Everyone is doing some kind of learn a new hobby thing right now, and I’m finishing my novel right now. But I feel like I need a creative outlet that is not writing, and not sewing because I just made a gazillion masks and I need a smidge of a break on that. And more thread.
You know what I can’t do that I’ve always wanted to? I cannot draw. I mean, I can pick up a pencil and make some lines on a paper, but my skill level hasn’t improved beyond 6th grade. So I’m doing it. Everyday, I’m going to look at a picture of something, and I’m going to draw it. Maybe I’ll do it for a month, maybe I’ll get bored of it after 3 days. BUT, I’m going to attempt it. And then I’ll blog about it so I can look back and see if I got any better. Or get a good laugh. Hopefully that gets me out of my head enough that I’m able to write my way out of a very serious issue that is popping up in my novel that I absolutely do not know how to tackle yet.
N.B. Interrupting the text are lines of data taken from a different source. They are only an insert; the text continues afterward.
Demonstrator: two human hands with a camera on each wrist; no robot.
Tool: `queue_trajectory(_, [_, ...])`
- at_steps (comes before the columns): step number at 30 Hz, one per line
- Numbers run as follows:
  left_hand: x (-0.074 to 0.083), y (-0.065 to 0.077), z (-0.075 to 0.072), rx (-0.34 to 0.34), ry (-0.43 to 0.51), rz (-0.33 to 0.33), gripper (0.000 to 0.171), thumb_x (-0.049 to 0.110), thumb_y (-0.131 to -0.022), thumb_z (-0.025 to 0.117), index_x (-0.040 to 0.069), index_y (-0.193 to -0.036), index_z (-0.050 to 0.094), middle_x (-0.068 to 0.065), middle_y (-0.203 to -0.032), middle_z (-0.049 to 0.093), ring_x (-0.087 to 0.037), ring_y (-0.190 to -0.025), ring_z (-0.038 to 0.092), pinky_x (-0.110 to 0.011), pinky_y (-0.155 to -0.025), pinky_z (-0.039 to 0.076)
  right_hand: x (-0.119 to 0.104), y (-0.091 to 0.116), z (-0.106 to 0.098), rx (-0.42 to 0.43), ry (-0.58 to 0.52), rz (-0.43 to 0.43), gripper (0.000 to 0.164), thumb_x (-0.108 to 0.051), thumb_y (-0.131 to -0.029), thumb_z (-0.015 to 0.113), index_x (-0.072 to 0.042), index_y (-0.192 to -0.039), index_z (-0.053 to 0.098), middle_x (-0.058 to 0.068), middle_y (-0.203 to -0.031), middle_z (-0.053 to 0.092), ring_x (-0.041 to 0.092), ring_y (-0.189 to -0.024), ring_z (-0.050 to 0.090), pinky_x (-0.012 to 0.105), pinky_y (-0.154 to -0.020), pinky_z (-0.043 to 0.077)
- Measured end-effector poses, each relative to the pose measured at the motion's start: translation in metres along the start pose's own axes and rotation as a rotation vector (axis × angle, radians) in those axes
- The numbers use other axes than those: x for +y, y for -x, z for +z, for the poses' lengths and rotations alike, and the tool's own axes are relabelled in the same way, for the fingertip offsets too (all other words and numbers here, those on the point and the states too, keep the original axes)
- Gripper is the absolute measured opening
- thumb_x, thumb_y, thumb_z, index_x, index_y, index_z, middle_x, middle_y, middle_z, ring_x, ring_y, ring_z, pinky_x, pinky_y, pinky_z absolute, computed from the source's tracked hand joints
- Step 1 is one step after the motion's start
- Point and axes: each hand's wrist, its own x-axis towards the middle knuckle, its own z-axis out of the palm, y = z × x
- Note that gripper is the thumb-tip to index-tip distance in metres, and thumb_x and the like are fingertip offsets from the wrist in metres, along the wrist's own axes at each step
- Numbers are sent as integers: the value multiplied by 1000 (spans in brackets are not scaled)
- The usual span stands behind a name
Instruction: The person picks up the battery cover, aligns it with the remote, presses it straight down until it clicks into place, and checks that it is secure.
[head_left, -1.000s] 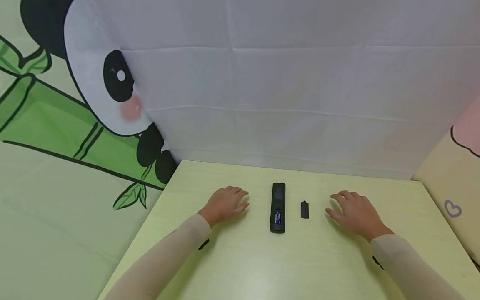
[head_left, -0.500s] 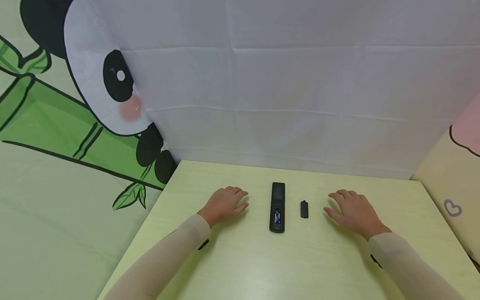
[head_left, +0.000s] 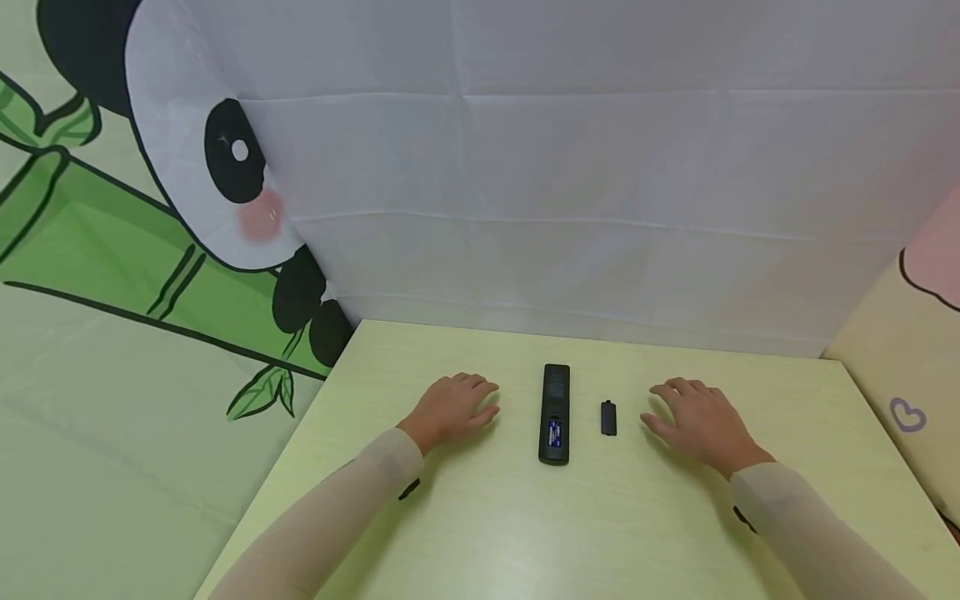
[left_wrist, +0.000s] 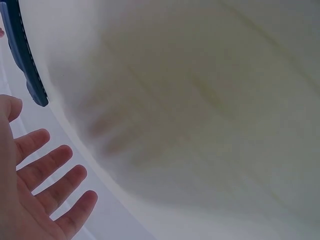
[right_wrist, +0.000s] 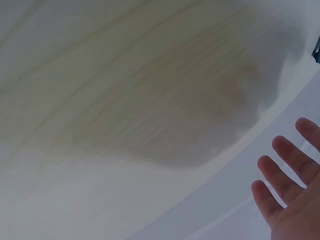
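A black remote control (head_left: 554, 414) lies back side up on the table, its battery compartment uncovered and batteries (head_left: 554, 433) showing inside. Just right of it is the small black battery cover (head_left: 608, 418), lying apart. My left hand (head_left: 452, 407) hovers left of the remote, fingers loosely spread and holding nothing. To the right of the cover is my right hand (head_left: 700, 423), also free of any object, its thumb and index finger nearest the cover. In the left wrist view the remote's edge (left_wrist: 22, 55) shows beyond the relaxed fingers (left_wrist: 62, 192).
The pale yellow wood-grain table (head_left: 480, 517) ends at a white cloth backdrop (head_left: 570, 192). A panda-and-bamboo printed cloth (head_left: 187, 275) hangs on the left, and a cream panel with a purple heart (head_left: 907, 415) stands on the right.
My right hand has moved slightly left, closer to the battery cover. The left hand, the remote control and the cover have stayed in place.
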Motion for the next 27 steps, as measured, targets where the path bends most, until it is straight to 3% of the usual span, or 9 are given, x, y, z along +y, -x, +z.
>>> queue_trajectory(27, [9, 6, -4, 3, 6, 21, 53, 52, -122, 59, 18, -159, 73, -6, -157, 78, -32, -146, 75, -52, -120, 65, -27, 0, -1, 1, -3, -17, 53, -46, -113, 76, -7, -150, 76, 24, -153, 74, 54, -143, 70, 76, -117, 56])
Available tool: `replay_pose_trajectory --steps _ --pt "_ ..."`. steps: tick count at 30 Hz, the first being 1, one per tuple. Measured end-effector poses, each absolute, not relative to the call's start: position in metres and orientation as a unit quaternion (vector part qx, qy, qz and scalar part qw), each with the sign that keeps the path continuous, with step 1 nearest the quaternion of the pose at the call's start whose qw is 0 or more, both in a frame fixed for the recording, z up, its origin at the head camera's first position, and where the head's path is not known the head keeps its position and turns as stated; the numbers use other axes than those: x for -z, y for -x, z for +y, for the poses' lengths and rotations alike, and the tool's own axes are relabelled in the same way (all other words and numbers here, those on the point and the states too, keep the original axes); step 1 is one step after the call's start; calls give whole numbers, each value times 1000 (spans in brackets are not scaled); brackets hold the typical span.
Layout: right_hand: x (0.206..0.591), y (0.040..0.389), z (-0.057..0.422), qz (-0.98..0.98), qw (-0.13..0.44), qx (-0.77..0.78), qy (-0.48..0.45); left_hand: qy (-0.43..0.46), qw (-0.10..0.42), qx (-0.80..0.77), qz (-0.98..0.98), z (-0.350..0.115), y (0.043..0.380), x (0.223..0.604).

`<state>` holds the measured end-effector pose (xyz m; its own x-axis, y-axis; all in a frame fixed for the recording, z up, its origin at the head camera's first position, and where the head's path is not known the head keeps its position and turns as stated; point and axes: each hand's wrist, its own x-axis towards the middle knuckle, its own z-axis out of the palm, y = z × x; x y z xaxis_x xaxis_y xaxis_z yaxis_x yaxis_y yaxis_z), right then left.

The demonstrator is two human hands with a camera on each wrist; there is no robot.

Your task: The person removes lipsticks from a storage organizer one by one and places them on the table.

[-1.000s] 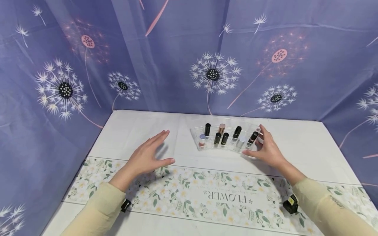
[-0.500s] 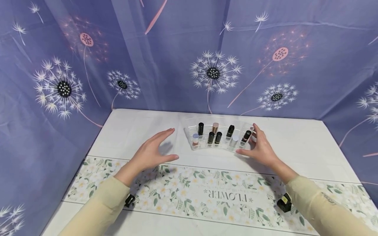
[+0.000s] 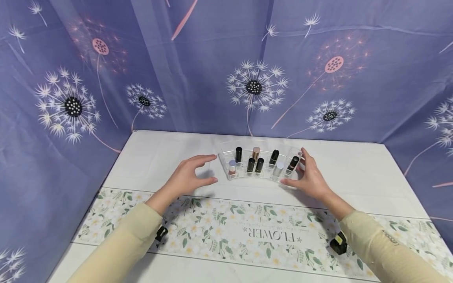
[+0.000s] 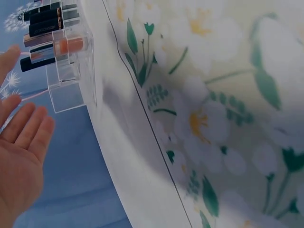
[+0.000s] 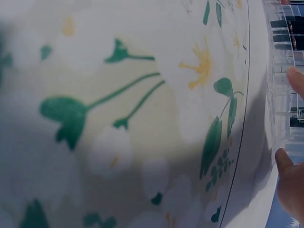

The reason I ever started writing is because I had these very vivid images in my mind when I was a kid and I wanted to put them out into the world somewhere and I couldn’t draw what I was seeing. So I would write it down in exacting details, just to get it out of my head. And then I fell in love with it.
So, today is day one.
I found this picture of a red house in a field. The colors in this picture lured me into a feeling, like that creative bubbling feeling, so I decided I would draw this. Looks easy enough.